What you will do: Go through the listing below and output exactly the line with "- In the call", the line with "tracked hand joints", and each line between; omit the rest.

[Data provided Boundary: Start]

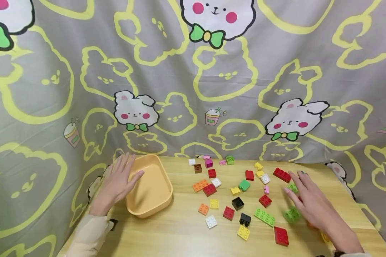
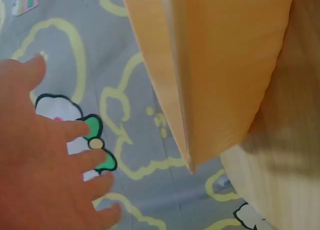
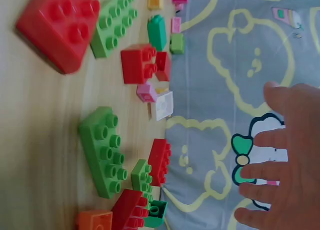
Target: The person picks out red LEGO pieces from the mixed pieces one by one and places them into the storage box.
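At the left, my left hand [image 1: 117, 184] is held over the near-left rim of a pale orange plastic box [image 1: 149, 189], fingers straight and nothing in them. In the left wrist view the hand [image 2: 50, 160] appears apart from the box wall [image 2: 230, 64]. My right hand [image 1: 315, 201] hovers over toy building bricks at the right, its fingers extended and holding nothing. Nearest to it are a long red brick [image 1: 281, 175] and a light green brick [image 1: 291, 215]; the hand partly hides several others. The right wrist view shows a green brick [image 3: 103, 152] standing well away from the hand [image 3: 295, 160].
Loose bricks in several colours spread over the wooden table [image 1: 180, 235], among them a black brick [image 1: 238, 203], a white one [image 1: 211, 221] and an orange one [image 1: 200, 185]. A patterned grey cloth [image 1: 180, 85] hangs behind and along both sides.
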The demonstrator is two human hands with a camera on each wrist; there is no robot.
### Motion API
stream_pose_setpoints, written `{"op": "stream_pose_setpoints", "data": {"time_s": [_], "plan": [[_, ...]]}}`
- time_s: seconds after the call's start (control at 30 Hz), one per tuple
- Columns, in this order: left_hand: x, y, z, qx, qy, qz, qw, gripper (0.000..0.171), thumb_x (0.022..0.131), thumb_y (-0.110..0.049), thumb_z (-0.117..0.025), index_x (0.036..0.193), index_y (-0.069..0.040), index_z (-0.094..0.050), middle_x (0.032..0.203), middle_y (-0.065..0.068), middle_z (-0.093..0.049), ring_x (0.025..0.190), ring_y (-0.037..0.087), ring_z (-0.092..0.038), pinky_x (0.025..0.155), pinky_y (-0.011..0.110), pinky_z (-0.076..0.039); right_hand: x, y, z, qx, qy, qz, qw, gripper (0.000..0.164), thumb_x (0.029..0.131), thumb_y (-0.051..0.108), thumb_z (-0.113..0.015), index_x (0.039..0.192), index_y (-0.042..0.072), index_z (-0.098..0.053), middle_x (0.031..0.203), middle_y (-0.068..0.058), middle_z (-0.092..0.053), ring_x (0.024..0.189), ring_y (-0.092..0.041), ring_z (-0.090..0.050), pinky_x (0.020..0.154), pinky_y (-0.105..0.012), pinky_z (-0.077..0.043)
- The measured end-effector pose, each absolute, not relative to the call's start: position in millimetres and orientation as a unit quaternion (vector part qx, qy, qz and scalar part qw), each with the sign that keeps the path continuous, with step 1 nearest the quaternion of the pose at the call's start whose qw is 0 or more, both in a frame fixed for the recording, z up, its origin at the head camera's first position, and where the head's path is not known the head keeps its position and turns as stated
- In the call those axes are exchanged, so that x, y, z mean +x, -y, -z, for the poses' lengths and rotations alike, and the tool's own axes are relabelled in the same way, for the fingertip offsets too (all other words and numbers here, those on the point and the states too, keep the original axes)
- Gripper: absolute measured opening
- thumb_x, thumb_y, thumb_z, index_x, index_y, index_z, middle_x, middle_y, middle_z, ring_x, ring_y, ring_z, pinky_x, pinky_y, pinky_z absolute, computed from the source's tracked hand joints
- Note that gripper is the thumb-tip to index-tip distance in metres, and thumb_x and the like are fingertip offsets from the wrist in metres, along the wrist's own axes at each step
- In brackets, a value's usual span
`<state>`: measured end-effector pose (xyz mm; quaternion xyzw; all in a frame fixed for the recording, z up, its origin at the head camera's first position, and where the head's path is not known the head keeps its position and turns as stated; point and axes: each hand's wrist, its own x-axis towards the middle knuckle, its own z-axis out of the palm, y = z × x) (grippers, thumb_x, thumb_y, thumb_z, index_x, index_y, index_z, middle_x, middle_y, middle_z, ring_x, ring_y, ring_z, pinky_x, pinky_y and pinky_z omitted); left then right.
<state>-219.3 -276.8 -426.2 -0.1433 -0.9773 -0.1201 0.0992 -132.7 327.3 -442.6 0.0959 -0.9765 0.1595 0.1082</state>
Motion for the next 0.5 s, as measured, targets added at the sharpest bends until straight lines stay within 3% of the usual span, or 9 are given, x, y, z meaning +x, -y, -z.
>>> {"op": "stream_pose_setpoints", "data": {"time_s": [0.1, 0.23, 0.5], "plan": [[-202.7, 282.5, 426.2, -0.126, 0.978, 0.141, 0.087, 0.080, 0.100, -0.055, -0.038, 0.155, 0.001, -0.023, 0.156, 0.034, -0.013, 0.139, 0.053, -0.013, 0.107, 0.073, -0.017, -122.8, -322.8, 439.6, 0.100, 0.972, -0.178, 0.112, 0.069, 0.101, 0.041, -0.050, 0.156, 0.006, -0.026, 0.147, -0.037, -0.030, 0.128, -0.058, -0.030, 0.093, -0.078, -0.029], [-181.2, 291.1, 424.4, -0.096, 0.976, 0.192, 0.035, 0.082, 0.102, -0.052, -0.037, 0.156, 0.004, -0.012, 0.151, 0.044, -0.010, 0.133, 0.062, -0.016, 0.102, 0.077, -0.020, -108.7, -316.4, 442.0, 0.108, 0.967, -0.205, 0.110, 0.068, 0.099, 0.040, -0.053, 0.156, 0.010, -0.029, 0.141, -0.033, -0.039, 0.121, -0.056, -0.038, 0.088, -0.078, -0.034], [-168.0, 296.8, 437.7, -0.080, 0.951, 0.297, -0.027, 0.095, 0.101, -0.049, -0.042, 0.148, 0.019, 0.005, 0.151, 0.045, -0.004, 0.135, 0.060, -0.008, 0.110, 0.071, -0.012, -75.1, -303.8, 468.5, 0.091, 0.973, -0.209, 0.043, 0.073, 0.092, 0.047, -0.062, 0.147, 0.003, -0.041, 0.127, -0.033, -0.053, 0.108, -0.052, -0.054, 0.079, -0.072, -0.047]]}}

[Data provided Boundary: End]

Solution to this problem:
- In the call those axes are exchanged, so that x, y, z mean +x, -y, -z, for the poses' lengths and rotations alike, and the tool's own axes are relabelled in the same way, for the fingertip offsets too (all other words and numbers here, those on the point and the states too, keep the original axes)
- Gripper: absolute measured opening
- thumb_x, thumb_y, thumb_z, index_x, index_y, index_z, middle_x, middle_y, middle_z, ring_x, ring_y, ring_z, pinky_x, pinky_y, pinky_z absolute, computed from the source's tracked hand joints

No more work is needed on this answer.